Using the listing, copy each whole line that features "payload".

######

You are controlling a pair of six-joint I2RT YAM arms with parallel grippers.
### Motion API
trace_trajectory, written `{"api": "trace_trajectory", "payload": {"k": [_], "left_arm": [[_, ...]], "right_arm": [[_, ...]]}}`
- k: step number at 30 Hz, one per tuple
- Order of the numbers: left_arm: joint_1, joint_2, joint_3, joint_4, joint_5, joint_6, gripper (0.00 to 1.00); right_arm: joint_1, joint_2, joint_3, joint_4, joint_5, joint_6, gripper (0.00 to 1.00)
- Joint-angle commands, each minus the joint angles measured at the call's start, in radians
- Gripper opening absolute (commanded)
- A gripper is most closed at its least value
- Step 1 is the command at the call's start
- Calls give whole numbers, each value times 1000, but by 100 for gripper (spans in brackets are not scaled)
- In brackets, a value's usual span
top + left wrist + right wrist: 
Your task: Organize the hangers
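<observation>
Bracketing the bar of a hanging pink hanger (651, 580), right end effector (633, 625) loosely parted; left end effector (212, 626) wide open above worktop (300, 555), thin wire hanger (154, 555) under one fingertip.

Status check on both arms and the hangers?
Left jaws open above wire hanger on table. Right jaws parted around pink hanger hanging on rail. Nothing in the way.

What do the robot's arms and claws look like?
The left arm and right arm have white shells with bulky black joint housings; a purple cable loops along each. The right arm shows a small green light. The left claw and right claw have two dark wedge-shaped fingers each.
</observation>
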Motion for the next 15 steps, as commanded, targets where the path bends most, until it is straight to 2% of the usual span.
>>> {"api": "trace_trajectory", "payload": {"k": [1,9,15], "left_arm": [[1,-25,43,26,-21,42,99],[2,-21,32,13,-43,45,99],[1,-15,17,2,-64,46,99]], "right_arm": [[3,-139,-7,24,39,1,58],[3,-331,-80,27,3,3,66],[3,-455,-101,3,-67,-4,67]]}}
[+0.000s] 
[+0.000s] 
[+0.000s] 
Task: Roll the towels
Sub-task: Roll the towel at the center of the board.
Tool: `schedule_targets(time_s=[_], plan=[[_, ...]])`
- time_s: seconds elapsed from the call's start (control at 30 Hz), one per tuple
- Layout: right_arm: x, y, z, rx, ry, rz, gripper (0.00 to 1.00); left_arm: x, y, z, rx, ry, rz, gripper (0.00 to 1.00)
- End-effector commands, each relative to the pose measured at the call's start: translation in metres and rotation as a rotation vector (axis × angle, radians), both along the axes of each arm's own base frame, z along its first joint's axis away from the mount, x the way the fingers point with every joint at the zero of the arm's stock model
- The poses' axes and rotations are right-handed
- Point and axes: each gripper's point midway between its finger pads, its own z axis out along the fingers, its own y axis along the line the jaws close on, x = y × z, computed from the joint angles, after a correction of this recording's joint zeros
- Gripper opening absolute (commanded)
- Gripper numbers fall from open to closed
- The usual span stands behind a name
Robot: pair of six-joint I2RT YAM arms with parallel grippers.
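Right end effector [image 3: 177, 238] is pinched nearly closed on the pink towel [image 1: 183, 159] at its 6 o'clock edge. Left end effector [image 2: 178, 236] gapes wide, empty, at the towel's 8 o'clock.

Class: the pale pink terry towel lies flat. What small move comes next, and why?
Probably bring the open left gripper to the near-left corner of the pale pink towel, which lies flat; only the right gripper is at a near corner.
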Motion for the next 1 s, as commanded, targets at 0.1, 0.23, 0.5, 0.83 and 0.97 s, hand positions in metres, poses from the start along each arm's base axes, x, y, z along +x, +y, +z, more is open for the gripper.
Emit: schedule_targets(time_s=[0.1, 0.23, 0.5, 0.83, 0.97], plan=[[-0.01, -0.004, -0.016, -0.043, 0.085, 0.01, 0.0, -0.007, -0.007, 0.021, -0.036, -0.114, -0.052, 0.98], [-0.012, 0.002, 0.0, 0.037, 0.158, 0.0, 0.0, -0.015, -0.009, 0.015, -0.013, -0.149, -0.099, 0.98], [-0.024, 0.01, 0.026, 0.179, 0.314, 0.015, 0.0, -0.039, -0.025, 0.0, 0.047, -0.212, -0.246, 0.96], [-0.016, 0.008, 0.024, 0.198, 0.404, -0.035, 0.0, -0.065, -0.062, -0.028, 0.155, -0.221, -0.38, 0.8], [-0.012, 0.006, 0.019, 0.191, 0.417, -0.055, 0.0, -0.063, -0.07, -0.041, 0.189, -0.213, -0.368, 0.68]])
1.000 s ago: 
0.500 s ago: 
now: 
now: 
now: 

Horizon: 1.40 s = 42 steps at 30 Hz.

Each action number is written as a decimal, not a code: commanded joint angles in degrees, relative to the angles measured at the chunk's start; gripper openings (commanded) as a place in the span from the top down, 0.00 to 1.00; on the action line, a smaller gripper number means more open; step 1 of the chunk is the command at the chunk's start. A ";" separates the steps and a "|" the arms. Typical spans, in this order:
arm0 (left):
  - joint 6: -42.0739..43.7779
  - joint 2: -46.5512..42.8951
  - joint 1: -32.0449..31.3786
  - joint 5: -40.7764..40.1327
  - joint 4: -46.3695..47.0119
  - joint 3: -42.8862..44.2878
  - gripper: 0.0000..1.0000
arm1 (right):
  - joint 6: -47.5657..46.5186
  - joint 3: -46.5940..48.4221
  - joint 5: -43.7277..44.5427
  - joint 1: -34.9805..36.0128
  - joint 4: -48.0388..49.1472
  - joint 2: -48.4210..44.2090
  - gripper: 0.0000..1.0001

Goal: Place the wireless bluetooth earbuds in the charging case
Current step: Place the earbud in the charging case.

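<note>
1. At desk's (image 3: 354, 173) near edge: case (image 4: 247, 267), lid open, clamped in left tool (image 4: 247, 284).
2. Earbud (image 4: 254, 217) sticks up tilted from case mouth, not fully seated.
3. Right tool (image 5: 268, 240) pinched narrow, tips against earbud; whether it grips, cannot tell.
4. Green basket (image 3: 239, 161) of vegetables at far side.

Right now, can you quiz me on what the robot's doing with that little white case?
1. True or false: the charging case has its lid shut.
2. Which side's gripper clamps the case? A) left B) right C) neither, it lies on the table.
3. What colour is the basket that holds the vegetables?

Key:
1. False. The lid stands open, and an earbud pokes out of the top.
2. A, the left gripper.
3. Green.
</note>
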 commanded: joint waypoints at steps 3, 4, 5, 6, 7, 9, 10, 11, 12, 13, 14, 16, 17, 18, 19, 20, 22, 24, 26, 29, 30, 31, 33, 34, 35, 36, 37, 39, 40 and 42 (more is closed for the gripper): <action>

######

__Answer box__
trace_trajectory, written `{"api": "trace_trajectory", "payload": {"k": [_], "left_arm": [[_, ...]], "right_arm": [[_, ...]]}}`
>>> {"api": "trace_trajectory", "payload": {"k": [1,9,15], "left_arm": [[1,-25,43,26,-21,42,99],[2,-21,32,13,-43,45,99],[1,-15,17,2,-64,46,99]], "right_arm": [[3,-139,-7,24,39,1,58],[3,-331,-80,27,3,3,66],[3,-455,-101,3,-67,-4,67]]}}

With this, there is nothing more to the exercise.